Continuation of the current external disclosure recipients
7.20
Under the current APS whistleblower protection framework, the Public
Service and Merit Protection Commissioners, the Inspector-General of
Intelligence and Security (IGIS) and the Integrity Commissioner are authorised
recipients for disclosures from the general APS, intelligence and security
agencies and law enforcement agencies respectively.
7.21
These existing integrity agencies could continue to receive disclosures
under a new public interest disclosure framework. In working together to
implement a new system, the agencies would require a mechanism such as a
coordinating committee to coordinate their education, monitoring and reporting
functions.[21]
7.22
The APSC warned that adopting the option of continuing the current
external disclosure system could lead to confusion in the public sector over
which agency to approach in relation to a range of allegations.[22]

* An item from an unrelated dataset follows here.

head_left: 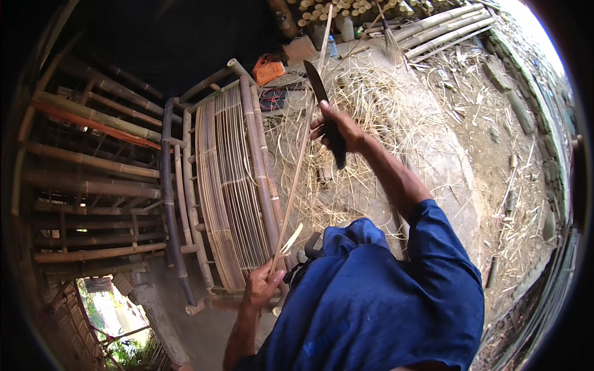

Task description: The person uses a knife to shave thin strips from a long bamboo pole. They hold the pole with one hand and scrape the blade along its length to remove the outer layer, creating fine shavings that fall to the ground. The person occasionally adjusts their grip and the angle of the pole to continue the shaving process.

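My right hand grips the dark handle of a large knife, its broad blackish blade tilted up and away from me. Low on the left, my left hand is closed around the near end of a long thin bamboo strip. The strip runs up past the fingers of my right hand toward the far side. A short pale sliver splits off just above my left hand. Whether the fingers of my right hand also touch the strip is hard to make out.
A bamboo bench with a slatted top stands at my left, beside a bamboo rail frame. Shavings litter the ground ahead. Farther off are an orange bag, a water bottle, a broom and bamboo poles.
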A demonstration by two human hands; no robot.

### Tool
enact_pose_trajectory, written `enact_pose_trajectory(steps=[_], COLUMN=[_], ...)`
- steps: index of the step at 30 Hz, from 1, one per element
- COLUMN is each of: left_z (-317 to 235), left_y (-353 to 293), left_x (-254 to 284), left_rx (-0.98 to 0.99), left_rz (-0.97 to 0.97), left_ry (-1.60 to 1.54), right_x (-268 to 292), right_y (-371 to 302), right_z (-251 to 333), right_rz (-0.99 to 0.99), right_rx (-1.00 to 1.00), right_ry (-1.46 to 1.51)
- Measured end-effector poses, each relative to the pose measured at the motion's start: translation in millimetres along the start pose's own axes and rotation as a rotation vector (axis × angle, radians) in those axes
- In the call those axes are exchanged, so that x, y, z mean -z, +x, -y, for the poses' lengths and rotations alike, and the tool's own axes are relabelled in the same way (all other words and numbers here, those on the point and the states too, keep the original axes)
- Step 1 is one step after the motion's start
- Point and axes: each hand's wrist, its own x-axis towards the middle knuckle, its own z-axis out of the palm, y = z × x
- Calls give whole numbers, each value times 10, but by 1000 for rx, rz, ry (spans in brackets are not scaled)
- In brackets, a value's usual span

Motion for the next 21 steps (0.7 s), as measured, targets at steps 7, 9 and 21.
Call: enact_pose_trajectory(steps=[7,9,21], left_z=[-94,-183,-199], left_y=[946,1454,1577], left_x=[148,-149,-274], left_rx=[-255,-385,-89], left_rz=[120,91,-29], left_ry=[172,-85,-384], right_x=[-323,-584,-338], right_y=[-97,-189,-432], right_z=[-421,-497,-384], right_rz=[-91,-40,-278], right_rx=[146,121,396], right_ry=[32,-62,-1535])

However, this risk would be mitigated if the existing agencies implemented the
same system with cross-referral powers.
A new public sector integrity body
7.23
Whistleblowers Australia recommended that one of two possible new integrity
bodies could be created. A Protected Public Interest Disclosure Commission
comprising of an Investigatory and Prosecution Office and a Whistleblower
Protection Office could handle the separate functions of assessing disclosures
and protect the interests of those who make them. Alternatively, similar
functions could be performed by the one, new, Public Interest Disclosure
Agency.[23]
7.24
Another suggestion for an integrity body was the creation of an
Australian Whistleblower Protection authority to protect whistleblowers, gather
evidence on disclosures, fund legal action for adverse treatment against
whistleblowers, and be accountable to the people by oversight through a
parliamentary committee.[24]
7.25
In 1994 the Senate Select Committee on Public Interest Whistleblowing
recommended the creation of two related integrity bodies, a Public Interest
Disclosure Agency to receive, refer and investigate disclosures and report to
Parliament, and a Public Interest Disclosures Board comprising of public sector
appointees and parliamentarians to oversee the work of the Agency.[25]
7.26
The possible benefits of a new dedicated integrity agency would be to
have an integrated, clear and unambiguous process for whistleblowers. However,
the perceived disadvantages of this approach include cost compared to expanding
an existing agency and the estimated scale of misconduct to be addressed, the
challenge of building public confidence in a new agency and the potential
confusion over the role of the new body in relation to the role of other agencies.[26]
7.27
It is administratively difficult to establish a new agency and have it
in operation within a short period:
It is very hard to create a new, purpose-built agency, to
give it a national coverage, to have it start overnight with a staff of 10 or
20 to develop tradition, training capacity and resources—the existing agencies
already have that.[27]
Building on an existing integrity agency
7.28
Most submissions to the inquiry supported extending the role of an
existing integrity agency as an authorised external recipient of public
interest disclosures. The main candidates suggested to the Committee for taking
on the expanded role are the Commonwealth Ombudsman and the Australian Public
Service Commission.
7.29
The primary considerations for choosing an existing integrity agency on
which to build were the actual and perceived independence of the organisation, and
the experience and expertise of the organisation in conducting complex and
sensitive investigations into serious aspects of public administration.
7.30
In advancing its credentials for taking on an expanded role in public
interest disclosures, the Commonwealth Ombudsman cited its high profile,
reputation for independence and working relationship with other agencies:
The office has a high profile in government and the community.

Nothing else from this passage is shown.